START DATA SUPPLIED

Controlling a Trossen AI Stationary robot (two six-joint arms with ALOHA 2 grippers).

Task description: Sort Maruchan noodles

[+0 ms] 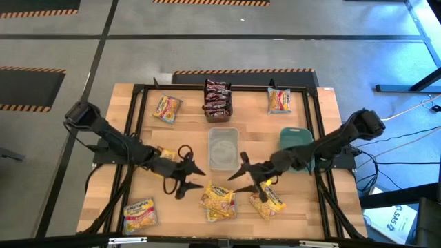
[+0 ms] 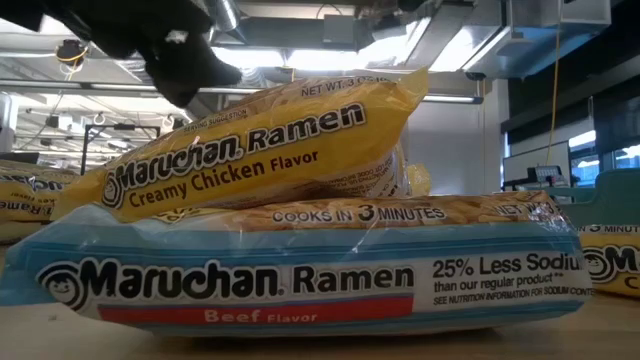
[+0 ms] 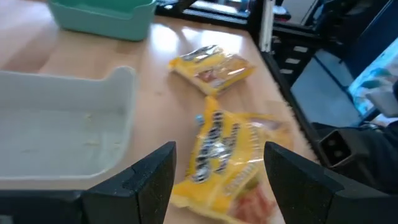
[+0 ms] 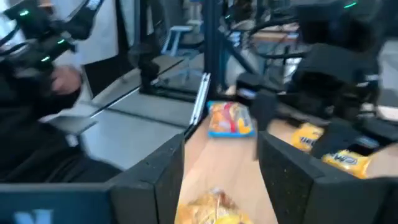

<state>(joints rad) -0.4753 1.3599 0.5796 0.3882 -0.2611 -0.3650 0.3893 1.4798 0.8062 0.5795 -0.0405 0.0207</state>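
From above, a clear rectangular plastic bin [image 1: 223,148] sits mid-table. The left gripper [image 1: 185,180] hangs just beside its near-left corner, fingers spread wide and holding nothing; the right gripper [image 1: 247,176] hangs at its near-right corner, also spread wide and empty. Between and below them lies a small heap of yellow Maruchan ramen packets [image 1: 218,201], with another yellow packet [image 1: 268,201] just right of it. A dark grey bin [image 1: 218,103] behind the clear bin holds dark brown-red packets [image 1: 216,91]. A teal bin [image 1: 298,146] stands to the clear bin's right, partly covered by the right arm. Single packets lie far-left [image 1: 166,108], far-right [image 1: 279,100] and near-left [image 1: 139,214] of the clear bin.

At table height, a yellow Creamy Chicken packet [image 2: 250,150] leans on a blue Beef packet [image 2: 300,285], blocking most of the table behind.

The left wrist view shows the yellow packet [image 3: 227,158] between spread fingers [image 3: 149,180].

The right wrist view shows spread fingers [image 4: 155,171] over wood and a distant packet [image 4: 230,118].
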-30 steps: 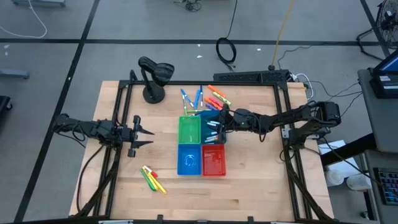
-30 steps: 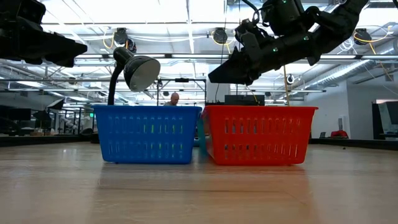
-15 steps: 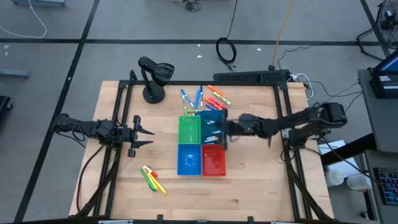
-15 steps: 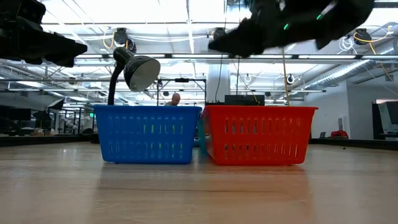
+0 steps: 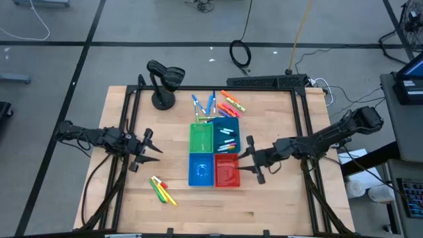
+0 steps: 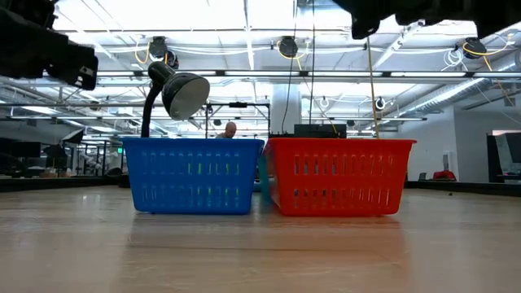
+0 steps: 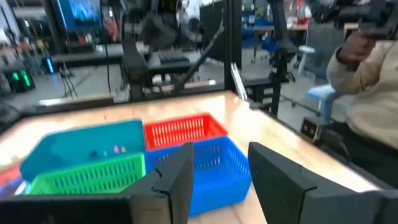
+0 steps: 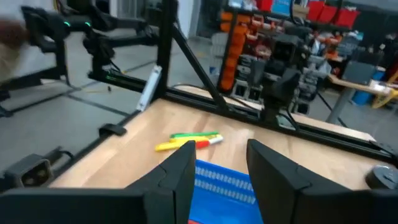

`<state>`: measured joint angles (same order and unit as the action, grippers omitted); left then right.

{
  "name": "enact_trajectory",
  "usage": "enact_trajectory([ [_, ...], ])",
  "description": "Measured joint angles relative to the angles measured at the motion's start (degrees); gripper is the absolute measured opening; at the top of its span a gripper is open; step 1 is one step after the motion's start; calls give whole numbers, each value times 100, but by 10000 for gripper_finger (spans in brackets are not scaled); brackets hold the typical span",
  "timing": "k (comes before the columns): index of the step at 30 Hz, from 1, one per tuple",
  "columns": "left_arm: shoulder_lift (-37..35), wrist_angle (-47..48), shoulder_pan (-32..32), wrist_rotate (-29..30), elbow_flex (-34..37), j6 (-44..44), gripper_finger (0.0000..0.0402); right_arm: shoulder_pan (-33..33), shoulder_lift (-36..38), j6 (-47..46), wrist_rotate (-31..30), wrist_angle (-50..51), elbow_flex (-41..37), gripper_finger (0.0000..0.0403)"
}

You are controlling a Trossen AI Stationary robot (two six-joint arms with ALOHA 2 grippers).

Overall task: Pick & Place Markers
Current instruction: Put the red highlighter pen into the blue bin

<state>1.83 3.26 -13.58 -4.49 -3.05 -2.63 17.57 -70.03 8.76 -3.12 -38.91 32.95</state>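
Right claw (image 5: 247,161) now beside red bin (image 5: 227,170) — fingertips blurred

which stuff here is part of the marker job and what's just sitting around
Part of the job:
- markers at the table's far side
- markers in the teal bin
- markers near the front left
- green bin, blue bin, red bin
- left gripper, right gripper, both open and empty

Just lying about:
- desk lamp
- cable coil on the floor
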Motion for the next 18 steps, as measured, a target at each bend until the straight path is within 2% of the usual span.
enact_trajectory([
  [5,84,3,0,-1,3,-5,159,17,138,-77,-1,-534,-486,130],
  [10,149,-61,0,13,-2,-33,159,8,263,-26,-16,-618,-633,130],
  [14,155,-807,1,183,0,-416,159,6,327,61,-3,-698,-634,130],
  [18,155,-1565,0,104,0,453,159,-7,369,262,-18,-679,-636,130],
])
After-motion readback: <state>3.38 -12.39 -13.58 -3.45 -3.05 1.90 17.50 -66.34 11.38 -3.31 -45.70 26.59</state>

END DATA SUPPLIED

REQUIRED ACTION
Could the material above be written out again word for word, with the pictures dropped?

REPLY
Controlling a Trossen AI Stationary robot (two six-joint arms with ALOHA 2 grippers).

Task description: Sort Maruchan noodles

[+0 ms] 
[+0 ms] 
[+0 ms] 
[+0 ms] 

<state>(joints rad) -0.4753 1.3599 0.5796 0.3882 -0.2611 -0.3650 0.3893 1.4798 0.8062 0.5795 -0.0405 0.0207</state>
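From above, a clear rectangular plastic bin [image 1: 223,148] sits mid-table. The left gripper [image 1: 185,180] hangs just beside its near-left corner, fingers spread wide and holding nothing; the right gripper [image 1: 247,176] hangs at its near-right corner, also spread wide and empty. Between and below them lies a small heap of yellow Maruchan ramen packets [image 1: 218,201], with another yellow packet [image 1: 268,201] just right of it. A dark grey bin [image 1: 218,103] behind the clear bin holds dark brown-red packets [image 1: 216,91]. A teal bin [image 1: 298,146] stands to the clear bin's right, partly covered by the right arm. Single packets lie far-left [image 1: 166,108], far-right [image 1: 279,100] and near-left [image 1: 139,214] of the clear bin.

At table height, a yellow Creamy Chicken packet [image 2: 250,150] leans on a blue Beef packet [image 2: 300,285], blocking most of the table behind.

The left wrist view shows the yellow packet [image 3: 227,158] between spread fingers [image 3: 149,180].

The right wrist view shows spread fingers [image 4: 155,171] over wood and a distant packet [image 4: 230,118].
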-30 steps: 
-30 steps: 
-15 steps: 
-15 steps: 
+0 steps: 
+0 steps: 
+0 steps: 
+0 steps: 

`<state>`: measured joint angles (same order and unit as the action, grippers omitted); left then right.

{
  "name": "enact_trajectory",
  "usage": "enact_trajectory([ [_, ...], ])",
  "description": "Measured joint angles relative to the angles measured at the motion's start (degrees); gripper is the absolute measured opening; at the top of its span a gripper is open; step 1 is one step after the motion's start; calls give whole numbers, each value times 100, but by 10000 for gripper_finger (spans in brackets are not scaled); brackets hold the typical span",
  "timing": "k (comes before the columns): index of the step at 30 Hz, from 1, one per tuple",
  "columns": "left_arm: shoulder_lift (-37..35), wrist_angle (-47..48), shoulder_pan (-32..32), wrist_rotate (-29..30), elbow_flex (-34..37), j6 (-44..44), gripper_finger (0.0000..0.0402); right_arm: shoulder_pan (-33..33), shoulder_lift (-36..38), j6 (-47..46), wrist_rotate (-31..30), wrist_angle (-50..51), elbow_flex (-41..37), gripper_finger (0.0000..0.0403)"
}

You are controlling a Trossen AI Stationary robot (two six-joint arms with ALOHA 2 grippers).

Overall task: Pick & Place Markers
Current instruction: Put the red highlighter pen into the blue bin

<state>1.83 3.26 -13.58 -4.49 -3.05 -2.63 17.57 -70.03 8.76 -3.12 -38.91 32.95</state>
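Right claw (image 5: 247,161) now beside red bin (image 5: 227,170) — fingertips blurred

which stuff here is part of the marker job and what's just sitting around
Part of the job:
- markers at the table's far side
- markers in the teal bin
- markers near the front left
- green bin, blue bin, red bin
- left gripper, right gripper, both open and empty

Just lying about:
- desk lamp
- cable coil on the floor
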Motion for the next 18 steps, as measured, a target at each bend until the straight path is within 2% of the usual span.
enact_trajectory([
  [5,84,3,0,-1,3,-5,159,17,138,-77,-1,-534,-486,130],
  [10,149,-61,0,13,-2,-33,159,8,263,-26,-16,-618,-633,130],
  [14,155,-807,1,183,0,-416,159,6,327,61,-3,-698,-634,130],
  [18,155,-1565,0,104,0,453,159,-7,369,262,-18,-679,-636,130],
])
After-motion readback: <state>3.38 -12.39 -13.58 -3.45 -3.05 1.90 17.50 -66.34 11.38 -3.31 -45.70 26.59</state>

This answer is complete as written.